Dans le cadre d'"Objectif 100 000 emplois", plan mis en oeuvre par le gouvernement pour atteindre cet objectif avant fin 2004, l'AFPA, l'AREF, la CAPEB et la Fédération du BTP ont décidé, en Meurthe et Moselle, de mettre en place un plan d'action pour la signature de contrats de qualification (CQ) dans le bâtiment. L'objectif fixé est de 100 CQ signés avant fin novembre 2004. Deux mois avant la fin de l'opération, 60 CQ étaient signés et pourtant les entreprises du bâtiment recherchent toujours du personnel qualifié.
Pour en savoir plus, Objectif Formation a rencontré Patrick Vankeirsblick, Directeur de l'AFPA de Meurthe et Moselle, Philippe Grange, Secrétaire Général de la Fédération Régionale du Bâtiment et Vincent Fournier, Secrétaire Général de l'AREF.


De gauche à droite, Philippe GRANGE, secrétaire général de la Fédération Régionale du Bâtiment, Vincent FOURNIER, secrétaire général de l'AREF.
OBJECTIF FORMATION :
Comment expliquez-vous ce manque d'enthousiasme pour les contrats de qualification dans le bâtiment, nous sommes en dessous de l'objectif fixé ?


Philippe GRANGE :
Dés le début, j'avais dit que cet objectif me paraissait très optimiste et je trouve que le résultat atteint fin septembre est tout à fait correct par rapport aux attentes réelles des entreprises :

Les CQ sont des formules onéreuses pour l'entreprise (les jeunes sont absents 25 % du temps de travail et l'entreprise est seulement exonérée de la partie sécurité sociale des charges patronales).
Si l'entreprise a le choix, comme c'est le cas en Meurthe et Moselle, elle optera plus volontiers pour le contrat d'apprentissage, plus intéressant et très bien perçu compte tenu de la qualité des enseignements.
Les jeunes en contrat d'apprentissage sont souvent plus motivés que les adultes pour lesquels la reprise d'un rythme de vie et de travail après une période de chômage est plus difficile d'où le nombre important de ruptures de CQ (30 %).

Vincent FOURNIER :
La plupart des CQ sont signés sur des métiers où il n'y a pas d'offre de formation en apprentissage, or l'AFPA de Laxou ne propose pas les formations complémentaires à celles du CFA de Pont à Mousson mais les mêmes (maçonnerie, peinture, installation technique).

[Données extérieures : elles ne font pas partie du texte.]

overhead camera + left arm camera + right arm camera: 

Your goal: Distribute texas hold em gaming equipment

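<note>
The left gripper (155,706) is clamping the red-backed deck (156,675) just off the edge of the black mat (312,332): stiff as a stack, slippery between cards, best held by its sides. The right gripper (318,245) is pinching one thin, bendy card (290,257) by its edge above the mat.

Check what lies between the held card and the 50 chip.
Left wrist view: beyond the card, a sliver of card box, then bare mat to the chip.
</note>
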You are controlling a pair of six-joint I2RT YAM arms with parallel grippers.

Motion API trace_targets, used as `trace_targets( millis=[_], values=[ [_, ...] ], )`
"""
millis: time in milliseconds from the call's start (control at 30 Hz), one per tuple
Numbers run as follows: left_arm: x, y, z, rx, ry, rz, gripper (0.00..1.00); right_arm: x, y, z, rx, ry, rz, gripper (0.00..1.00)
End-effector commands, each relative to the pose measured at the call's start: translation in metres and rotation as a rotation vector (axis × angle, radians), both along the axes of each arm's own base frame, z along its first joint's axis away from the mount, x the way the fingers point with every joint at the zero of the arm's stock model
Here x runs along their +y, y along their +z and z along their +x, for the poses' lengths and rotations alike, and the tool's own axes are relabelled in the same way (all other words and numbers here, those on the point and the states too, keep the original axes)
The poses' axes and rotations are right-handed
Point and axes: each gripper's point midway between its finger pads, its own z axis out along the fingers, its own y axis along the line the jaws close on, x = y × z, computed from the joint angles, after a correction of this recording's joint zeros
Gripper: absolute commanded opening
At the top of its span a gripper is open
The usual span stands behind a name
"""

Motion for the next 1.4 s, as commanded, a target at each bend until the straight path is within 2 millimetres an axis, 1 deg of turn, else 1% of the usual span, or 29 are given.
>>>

En Meuse, par exemple, l'AFPA développe plus de CQ car il n'y a pas de CFA.
Les entreprises ont aussi le choix de travailler avec d'autres centres de formation (Greta, Education Nationale...).



Patrick VANKEIRSBLICK, directeur de l'AFPA 54
Patrick VANKEIRSBLICK :
Nous avons rencontré des difficultés des deux côtés :
Pour mobiliser des jeunes : l'image des métiers du bâtiment n'est pas toujours positive et les conditions de travail peuvent être perçues et vécues comme difficiles. Néanmoins nous avons mis en place un vivier permanent d'une cinquantaine de jeunes pour lesquels nous avons conçu des remises à niveau et certificats de compétences professionnelles qui permettent aux entreprises d'accueillir des jeunes pré-formés.

Pour mobiliser les entreprises qui se placent en situation d'attente (les 30 % de ruptures de contrat sont autant attribuables au jeune qu'à l'entreprise).


OBJECTIF FORMATION :
Que faire pour redonner confiance aux deux parties ?


Patrick VANKEIRSBLICK :
Dans un premier temps, après analyse, nous avons mis en place avec l'AREF un coaching de tuteur d'entreprise (une semaine de formation) mais ce n'était pas suffisant.
Nous mettons en place une formation de tuteurs plus approfondie et adaptée pour permettre une meilleure compréhension entre les attentes du tuteur et le jeune.